Mais je m’éclate beaucoup dans l’alternatif aussi. J’ai eu l’occasion de jouer dans des teufs supers, sur des bêtes de scènes. Par contre, sur ce truc d’être tout-terrain : cela ne doit en aucun cas brider mon discours. Je ne dis pas que je veux plaire à tout le monde et j’assume totalement d’être clivante.
*(Le label « Scène de musiques actuelles » (SMAC) est attribué par le ministère de la Culture à certaines salles de concert subventionnées)
On voulait parler avec toi de ta chanson « Sors de ma tête ». On dirait qu’elle a vraiment marqué beaucoup de gens.
T: Cette chanson parle de deux trucs. D’abord d’une relation d’amour déséquilibrée. Elle se passe mal. L’autre personne n’en veut plus, alors que moi, je suis à fond dedans. Je n’ai pas le contrôle et ressens un sentiment de violence. Quelque part, on me fait sentir que je ne suis pas assez bien pour l’autre.
La deuxième chose dont je parle, c’est ce besoin qu’on a en tant que meuf d’être dans la séduction.
Ce besoin d’être validée et de devoir remplir ce vide à travers les conquêtes. Il y a un coté malsain là-dedans. C’est inconscient, on soigne son égo. Comme pour reprendre le contrôle sur les mecs. Du genre « ah tu m’as sexualisée tout ma vie ? Et ben moi aussi je vais te prendre et je vais te jeter après ».
Et j’ai eu énormément de retours, de la part de plein de meufs. Beaucoup m’ont dit que j’avais mis des mots sur quelque chose de réel. Même des mecs se sont reconnus dedans. Le refrain reste pas mal dans la tête aussi. En concert ça se voit, les gens sont à fond !
Je suis contente de ce morceau, car c’est une façon d’amener le féminisme d’une façon un peu différente.
Jamais je n’utilise le mot patriarcat. Mais je dis : « j’aime pas les mecs, j’aime leur validation / J’ai pas les codes pour m’aimer moi-même / Si je les allume c’est par aliénation / Car c’est dès l’école qu’ils m’ont mis des moyennes ». Mon féminisme transpire tout au long du morceau. C’est ma façon de politiser le truc. C’est vraiment vers ça que je veux me tourner.

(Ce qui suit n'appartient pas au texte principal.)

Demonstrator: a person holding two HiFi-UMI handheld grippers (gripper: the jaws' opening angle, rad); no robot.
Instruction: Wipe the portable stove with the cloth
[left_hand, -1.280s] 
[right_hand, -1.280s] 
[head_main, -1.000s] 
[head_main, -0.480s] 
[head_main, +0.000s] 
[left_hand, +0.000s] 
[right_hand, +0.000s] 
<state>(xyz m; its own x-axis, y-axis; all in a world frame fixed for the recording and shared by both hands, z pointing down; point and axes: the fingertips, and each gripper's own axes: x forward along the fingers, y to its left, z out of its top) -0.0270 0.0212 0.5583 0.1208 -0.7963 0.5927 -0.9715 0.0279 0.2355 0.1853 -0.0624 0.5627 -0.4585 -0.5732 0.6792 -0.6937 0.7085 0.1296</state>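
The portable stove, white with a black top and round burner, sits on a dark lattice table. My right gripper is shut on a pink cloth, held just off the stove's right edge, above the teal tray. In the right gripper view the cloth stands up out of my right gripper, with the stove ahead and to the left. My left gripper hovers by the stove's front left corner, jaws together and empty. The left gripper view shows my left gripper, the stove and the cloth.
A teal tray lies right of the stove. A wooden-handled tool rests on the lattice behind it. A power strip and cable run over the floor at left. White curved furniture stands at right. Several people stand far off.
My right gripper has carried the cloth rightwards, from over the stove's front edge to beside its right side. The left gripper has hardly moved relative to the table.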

Comment souhaites-tu faire évoluer ton projet musical ? As-tu une vision sur le long terme ?
T: Tu mets le doigt sur un truc : c’est une pression quotidienne ! Comme je suis seule, j’ai parfois du mal a structurer mon truc. Heureusement je taffe avec une bookeuse qui me booste aussi dans mon projet.
Mais je mène ma barque au feeling au jour le jour, et c’est un peu fatiguant des fois. J’aurais peut-être besoin d’être plus entourée pour passer une étape. Et en même temps, sans équipe, je suis hyper réactive et souple. J’avance exactement comme je le sens. J’aime ce côté spontané.

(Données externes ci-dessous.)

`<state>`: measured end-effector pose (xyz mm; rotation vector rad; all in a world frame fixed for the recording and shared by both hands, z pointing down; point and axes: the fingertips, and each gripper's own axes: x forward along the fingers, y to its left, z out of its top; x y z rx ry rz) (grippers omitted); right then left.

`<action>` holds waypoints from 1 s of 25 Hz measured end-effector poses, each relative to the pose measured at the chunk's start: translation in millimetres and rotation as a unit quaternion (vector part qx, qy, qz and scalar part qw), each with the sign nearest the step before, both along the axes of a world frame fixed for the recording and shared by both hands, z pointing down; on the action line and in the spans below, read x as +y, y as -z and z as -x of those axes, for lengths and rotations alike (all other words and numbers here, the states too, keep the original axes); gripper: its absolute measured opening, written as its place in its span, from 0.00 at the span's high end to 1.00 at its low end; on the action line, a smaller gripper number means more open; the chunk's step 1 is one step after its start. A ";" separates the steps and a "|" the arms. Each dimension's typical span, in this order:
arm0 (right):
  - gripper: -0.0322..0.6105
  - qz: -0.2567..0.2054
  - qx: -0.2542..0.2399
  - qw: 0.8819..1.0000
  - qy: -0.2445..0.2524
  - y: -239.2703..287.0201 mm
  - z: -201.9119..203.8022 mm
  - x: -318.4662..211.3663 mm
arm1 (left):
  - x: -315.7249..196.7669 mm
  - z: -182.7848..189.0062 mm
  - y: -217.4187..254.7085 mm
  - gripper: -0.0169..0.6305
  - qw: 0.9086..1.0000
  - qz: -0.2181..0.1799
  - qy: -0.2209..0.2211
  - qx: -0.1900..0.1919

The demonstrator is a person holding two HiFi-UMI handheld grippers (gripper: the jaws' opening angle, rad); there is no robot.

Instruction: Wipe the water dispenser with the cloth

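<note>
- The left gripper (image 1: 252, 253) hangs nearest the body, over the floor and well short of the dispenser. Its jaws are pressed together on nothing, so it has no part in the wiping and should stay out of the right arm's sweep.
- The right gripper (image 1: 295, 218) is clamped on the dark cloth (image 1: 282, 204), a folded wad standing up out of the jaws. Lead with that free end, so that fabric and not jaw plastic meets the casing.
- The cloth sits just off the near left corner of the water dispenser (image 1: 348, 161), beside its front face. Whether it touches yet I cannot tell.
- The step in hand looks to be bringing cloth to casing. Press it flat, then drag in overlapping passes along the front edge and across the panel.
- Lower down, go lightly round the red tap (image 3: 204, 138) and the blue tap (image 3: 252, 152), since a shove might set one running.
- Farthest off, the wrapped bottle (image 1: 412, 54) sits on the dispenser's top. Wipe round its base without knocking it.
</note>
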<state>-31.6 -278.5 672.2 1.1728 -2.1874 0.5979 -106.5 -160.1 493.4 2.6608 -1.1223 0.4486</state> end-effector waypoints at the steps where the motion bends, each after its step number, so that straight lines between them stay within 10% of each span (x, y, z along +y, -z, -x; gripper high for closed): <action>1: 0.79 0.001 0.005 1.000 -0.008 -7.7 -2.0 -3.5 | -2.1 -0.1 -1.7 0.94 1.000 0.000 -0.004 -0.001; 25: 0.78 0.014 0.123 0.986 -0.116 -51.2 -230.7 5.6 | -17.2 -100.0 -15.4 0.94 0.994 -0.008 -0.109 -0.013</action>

Sur le prochain EP, je vais davantage dire qui je suis. Il y aura plus de réflexion que sur le projet précédent.
Quels sont les artistes les plus écoutés de ton récap Spotify de fin 2024 ?
T: Il y avait Jul, Hugo TSR, Dooz Kawa… Mais ce n’est pas forcément représentatif. Si il y a un single que j’ai saigné à mort, cela va faire monter les stats de l’artiste en global !
En vrai, si je devais citer le top 3 des artistes qui m’inspirent le plus, je te dirais : Mano Solo, Dooz Kawa et Edith Piaf ! Si tu mélanges un peu tout ça, tu peux comprendre mon univers. On m’a déjà dit que ce que je faisais, c’était genre comme si Edith Piaf faisait du rap. C’est un sacré compliment. Mais ça ne sort pas de nulle part.